### TASK INSTRUCTIONS
Reproduce the entries below in full and without error.

### RECORD EXTRACTS

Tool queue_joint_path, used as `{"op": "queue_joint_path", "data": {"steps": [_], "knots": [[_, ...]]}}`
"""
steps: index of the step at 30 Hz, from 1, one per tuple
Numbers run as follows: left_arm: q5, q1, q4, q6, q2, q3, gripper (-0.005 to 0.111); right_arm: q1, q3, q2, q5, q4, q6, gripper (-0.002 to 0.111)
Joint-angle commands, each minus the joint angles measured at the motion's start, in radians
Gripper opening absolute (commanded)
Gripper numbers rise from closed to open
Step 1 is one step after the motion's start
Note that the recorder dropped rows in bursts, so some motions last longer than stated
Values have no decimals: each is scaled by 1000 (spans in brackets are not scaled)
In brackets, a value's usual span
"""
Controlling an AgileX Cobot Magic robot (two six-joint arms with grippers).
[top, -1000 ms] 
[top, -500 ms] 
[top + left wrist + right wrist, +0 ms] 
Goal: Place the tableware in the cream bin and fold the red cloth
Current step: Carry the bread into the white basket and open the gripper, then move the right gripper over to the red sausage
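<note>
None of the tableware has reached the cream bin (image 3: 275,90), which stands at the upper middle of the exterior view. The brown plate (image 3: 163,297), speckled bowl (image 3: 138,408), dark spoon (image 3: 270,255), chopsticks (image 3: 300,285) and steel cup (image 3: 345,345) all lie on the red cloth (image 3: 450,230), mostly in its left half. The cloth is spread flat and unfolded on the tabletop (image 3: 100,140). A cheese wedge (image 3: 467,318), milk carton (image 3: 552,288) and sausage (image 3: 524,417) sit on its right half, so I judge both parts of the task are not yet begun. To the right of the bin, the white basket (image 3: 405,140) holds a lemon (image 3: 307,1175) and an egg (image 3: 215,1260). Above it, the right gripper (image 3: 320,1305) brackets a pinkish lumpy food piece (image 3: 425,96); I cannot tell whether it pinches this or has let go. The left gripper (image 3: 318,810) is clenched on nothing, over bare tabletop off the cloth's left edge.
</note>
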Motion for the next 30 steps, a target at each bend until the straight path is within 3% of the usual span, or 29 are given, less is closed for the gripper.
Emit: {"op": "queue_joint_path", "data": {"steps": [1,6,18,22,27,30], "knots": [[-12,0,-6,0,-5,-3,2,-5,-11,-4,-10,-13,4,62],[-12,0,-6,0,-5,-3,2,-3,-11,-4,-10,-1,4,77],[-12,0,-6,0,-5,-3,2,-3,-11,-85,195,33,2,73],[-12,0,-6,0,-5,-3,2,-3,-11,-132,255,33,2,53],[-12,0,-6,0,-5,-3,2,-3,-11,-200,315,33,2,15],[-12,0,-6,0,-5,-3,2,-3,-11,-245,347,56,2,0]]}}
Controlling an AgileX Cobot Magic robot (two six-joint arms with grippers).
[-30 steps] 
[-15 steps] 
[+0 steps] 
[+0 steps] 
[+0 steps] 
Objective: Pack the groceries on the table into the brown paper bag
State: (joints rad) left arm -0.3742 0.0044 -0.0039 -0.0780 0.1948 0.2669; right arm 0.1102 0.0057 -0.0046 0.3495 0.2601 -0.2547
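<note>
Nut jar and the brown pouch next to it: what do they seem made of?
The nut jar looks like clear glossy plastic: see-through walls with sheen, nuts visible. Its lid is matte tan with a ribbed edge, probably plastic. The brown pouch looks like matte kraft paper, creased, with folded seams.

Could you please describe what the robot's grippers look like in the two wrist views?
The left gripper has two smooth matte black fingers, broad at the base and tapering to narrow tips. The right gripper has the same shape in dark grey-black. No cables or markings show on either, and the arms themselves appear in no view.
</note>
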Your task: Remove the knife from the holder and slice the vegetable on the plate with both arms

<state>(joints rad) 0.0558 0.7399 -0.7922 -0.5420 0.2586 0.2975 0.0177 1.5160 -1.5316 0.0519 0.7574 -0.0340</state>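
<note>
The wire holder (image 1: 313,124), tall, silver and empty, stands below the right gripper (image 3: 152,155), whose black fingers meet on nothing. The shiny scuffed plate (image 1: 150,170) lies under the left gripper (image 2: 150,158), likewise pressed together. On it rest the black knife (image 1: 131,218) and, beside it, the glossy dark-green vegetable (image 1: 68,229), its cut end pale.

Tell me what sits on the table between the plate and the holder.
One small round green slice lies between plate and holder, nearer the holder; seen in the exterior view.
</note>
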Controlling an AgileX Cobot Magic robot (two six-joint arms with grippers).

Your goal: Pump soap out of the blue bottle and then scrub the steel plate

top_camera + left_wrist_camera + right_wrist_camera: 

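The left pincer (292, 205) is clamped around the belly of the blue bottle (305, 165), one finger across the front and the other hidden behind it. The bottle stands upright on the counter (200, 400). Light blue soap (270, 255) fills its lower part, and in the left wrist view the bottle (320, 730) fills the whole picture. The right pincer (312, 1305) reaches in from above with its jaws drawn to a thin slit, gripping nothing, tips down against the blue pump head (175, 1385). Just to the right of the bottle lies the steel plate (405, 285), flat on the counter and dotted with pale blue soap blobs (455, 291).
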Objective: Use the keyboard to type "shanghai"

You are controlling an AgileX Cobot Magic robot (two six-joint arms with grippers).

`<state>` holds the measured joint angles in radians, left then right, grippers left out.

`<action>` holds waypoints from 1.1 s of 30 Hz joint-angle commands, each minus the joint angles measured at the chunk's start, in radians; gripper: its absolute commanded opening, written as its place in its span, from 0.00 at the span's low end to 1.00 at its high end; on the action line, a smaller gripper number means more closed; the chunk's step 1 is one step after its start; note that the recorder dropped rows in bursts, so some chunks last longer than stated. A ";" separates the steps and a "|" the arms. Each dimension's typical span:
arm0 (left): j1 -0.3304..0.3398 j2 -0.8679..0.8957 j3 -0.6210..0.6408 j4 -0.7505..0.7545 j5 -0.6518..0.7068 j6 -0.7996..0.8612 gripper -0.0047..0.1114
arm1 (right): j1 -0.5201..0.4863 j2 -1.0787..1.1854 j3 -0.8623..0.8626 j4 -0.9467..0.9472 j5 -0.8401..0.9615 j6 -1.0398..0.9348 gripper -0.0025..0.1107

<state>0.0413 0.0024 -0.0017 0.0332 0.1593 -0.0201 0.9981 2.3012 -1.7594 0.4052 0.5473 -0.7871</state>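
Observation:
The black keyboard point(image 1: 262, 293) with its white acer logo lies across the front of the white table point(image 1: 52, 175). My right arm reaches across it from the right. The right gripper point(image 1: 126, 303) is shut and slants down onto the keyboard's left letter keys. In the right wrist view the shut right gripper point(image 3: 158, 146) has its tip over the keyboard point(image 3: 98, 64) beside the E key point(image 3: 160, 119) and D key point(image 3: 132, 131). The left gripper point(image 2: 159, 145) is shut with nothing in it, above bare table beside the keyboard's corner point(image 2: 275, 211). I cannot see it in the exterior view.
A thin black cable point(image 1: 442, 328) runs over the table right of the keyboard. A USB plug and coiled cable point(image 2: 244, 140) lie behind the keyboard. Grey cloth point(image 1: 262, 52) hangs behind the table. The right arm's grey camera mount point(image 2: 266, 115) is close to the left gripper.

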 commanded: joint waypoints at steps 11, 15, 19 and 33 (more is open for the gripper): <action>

### SOLUTION
Tool queue_joint_path, used as `{"op": "queue_joint_path", "data": {"steps": [_], "knots": [[_, ...]]}}`
"""
steps: index of the step at 30 Hz, from 1, one per tuple
Numbers run as follows: left_arm: q5, q1, q4, q6, q2, q3, gripper (-0.005 to 0.111); right_arm: q1, q3, q2, q5, q4, q6, gripper (-0.002 to 0.111)
Joint-angle commands, each minus the joint angles measured at the motion's start, in radians
Gripper opening absolute (commanded)
Gripper numbers rise from closed to open
Step 1 is one step after the motion's start
Note that the recorder dropped rows in bursts, so some motions last longer than stated
Values have no decimals: each is scaled by 1000 (spans in brackets are not scaled)
In brackets, a value's usual span
"""
Controlling an AgileX Cobot Magic robot (two six-joint arms with grippers).
[top, -1000 ms] 
[top, -500 ms] 
[top + left wrist + right wrist, +0 ms] 
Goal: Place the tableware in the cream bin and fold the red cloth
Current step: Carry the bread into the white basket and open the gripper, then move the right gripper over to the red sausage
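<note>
None of the tableware has reached the cream bin (image 3: 275,90), which stands at the upper middle of the exterior view. The brown plate (image 3: 163,297), speckled bowl (image 3: 138,408), dark spoon (image 3: 270,255), chopsticks (image 3: 300,285) and steel cup (image 3: 345,345) all lie on the red cloth (image 3: 450,230), mostly in its left half. The cloth is spread flat and unfolded on the tabletop (image 3: 100,140). A cheese wedge (image 3: 467,318), milk carton (image 3: 552,288) and sausage (image 3: 524,417) sit on its right half, so I judge both parts of the task are not yet begun. To the right of the bin, the white basket (image 3: 405,140) holds a lemon (image 3: 307,1175) and an egg (image 3: 215,1260). Above it, the right gripper (image 3: 320,1305) brackets a pinkish lumpy food piece (image 3: 425,96); I cannot tell whether it pinches this or has let go. The left gripper (image 3: 318,810) is clenched on nothing, over bare tabletop off the cloth's left edge.
</note>
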Motion for the next 30 steps, a target at each bend until the straight path is within 3% of the usual span, or 29 are given, less is closed for the gripper.
Emit: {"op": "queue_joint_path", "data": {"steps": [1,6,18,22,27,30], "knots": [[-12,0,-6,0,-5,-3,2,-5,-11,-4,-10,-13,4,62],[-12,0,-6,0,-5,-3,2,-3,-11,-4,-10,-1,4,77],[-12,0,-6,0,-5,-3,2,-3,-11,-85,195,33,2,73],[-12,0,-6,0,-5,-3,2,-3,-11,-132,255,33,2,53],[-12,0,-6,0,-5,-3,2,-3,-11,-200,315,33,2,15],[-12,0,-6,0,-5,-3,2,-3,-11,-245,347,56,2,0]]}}
Controlling an AgileX Cobot Magic robot (two six-joint arms with grippers).
[-30 steps] 
[-15 steps] 
[+0 steps] 
[+0 steps] 
[+0 steps] 
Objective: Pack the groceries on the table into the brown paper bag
State: (joints rad) left arm -0.3742 0.0044 -0.0039 -0.0780 0.1948 0.2669; right arm 0.1102 0.0057 -0.0046 0.3495 0.2601 -0.2547
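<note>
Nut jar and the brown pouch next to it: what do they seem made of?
The nut jar looks like clear glossy plastic: see-through walls with sheen, nuts visible. Its lid is matte tan with a ribbed edge, probably plastic. The brown pouch looks like matte kraft paper, creased, with folded seams.

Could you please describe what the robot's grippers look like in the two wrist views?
The left gripper has two smooth matte black fingers, broad at the base and tapering to narrow tips. The right gripper has the same shape in dark grey-black. No cables or markings show on either, and the arms themselves appear in no view.
</note>
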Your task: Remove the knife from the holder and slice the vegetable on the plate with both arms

<state>(joints rad) 0.0558 0.7399 -0.7922 -0.5420 0.2586 0.2975 0.0177 1.5160 -1.5316 0.0519 0.7574 -0.0340</state>
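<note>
The wire holder (image 1: 313,124), tall, silver and empty, stands below the right gripper (image 3: 152,155), whose black fingers meet on nothing. The shiny scuffed plate (image 1: 150,170) lies under the left gripper (image 2: 150,158), likewise pressed together. On it rest the black knife (image 1: 131,218) and, beside it, the glossy dark-green vegetable (image 1: 68,229), its cut end pale.

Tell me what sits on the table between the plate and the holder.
One small round green slice lies between plate and holder, nearer the holder; seen in the exterior view.
</note>
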Controlling an AgileX Cobot Magic robot (two six-joint arms with grippers).

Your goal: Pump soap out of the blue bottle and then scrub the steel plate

top_camera + left_wrist_camera + right_wrist_camera: 

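The left pincer (292, 205) is clamped around the belly of the blue bottle (305, 165), one finger across the front and the other hidden behind it. The bottle stands upright on the counter (200, 400). Light blue soap (270, 255) fills its lower part, and in the left wrist view the bottle (320, 730) fills the whole picture. The right pincer (312, 1305) reaches in from above with its jaws drawn to a thin slit, gripping nothing, tips down against the blue pump head (175, 1385). Just to the right of the bottle lies the steel plate (405, 285), flat on the counter and dotted with pale blue soap blobs (455, 291).
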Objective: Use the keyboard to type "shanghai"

You are controlling an AgileX Cobot Magic robot (two six-joint arms with grippers).

`<state>` holds the measured joint angles in radians, left then right, grippers left out.

`<action>` holds waypoints from 1.1 s of 30 Hz joint-angle commands, each minus the joint angles measured at the chunk's start, in radians; gripper: its absolute commanded opening, written as its place in its span, from 0.00 at the span's low end to 1.00 at its high end; on the action line, a smaller gripper number means more closed; the chunk's step 1 is one step after its start; note that the recorder dropped rows in bursts, so some chunks last longer than stated. A ";" separates the steps and a "|" the arms. Each dimension's typical span:
arm0 (left): j1 -0.3304..0.3398 j2 -0.8679..0.8957 j3 -0.6210..0.6408 j4 -0.7505..0.7545 j5 -0.6518..0.7068 j6 -0.7996..0.8612 gripper -0.0047..0.1114
arm1 (right): j1 -0.5201..0.4863 j2 -1.0787..1.1854 j3 -0.8623..0.8626 j4 -0.9467..0.9472 j5 -0.8401..0.9615 j6 -1.0398..0.9348 gripper -0.0025..0.1107

<state>0.0413 0.0024 -0.0017 0.0332 0.1593 -0.0201 0.9981 2.3012 -1.7594 0.4052 0.5473 -0.7871</state>
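Observation:
The black keyboard point(image 1: 262, 293) with its white acer logo lies across the front of the white table point(image 1: 52, 175). My right arm reaches across it from the right. The right gripper point(image 1: 126, 303) is shut and slants down onto the keyboard's left letter keys. In the right wrist view the shut right gripper point(image 3: 158, 146) has its tip over the keyboard point(image 3: 98, 64) beside the E key point(image 3: 160, 119) and D key point(image 3: 132, 131). The left gripper point(image 2: 159, 145) is shut with nothing in it, above bare table beside the keyboard's corner point(image 2: 275, 211). I cannot see it in the exterior view.
A thin black cable point(image 1: 442, 328) runs over the table right of the keyboard. A USB plug and coiled cable point(image 2: 244, 140) lie behind the keyboard. Grey cloth point(image 1: 262, 52) hangs behind the table. The right arm's grey camera mount point(image 2: 266, 115) is close to the left gripper.
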
 commanded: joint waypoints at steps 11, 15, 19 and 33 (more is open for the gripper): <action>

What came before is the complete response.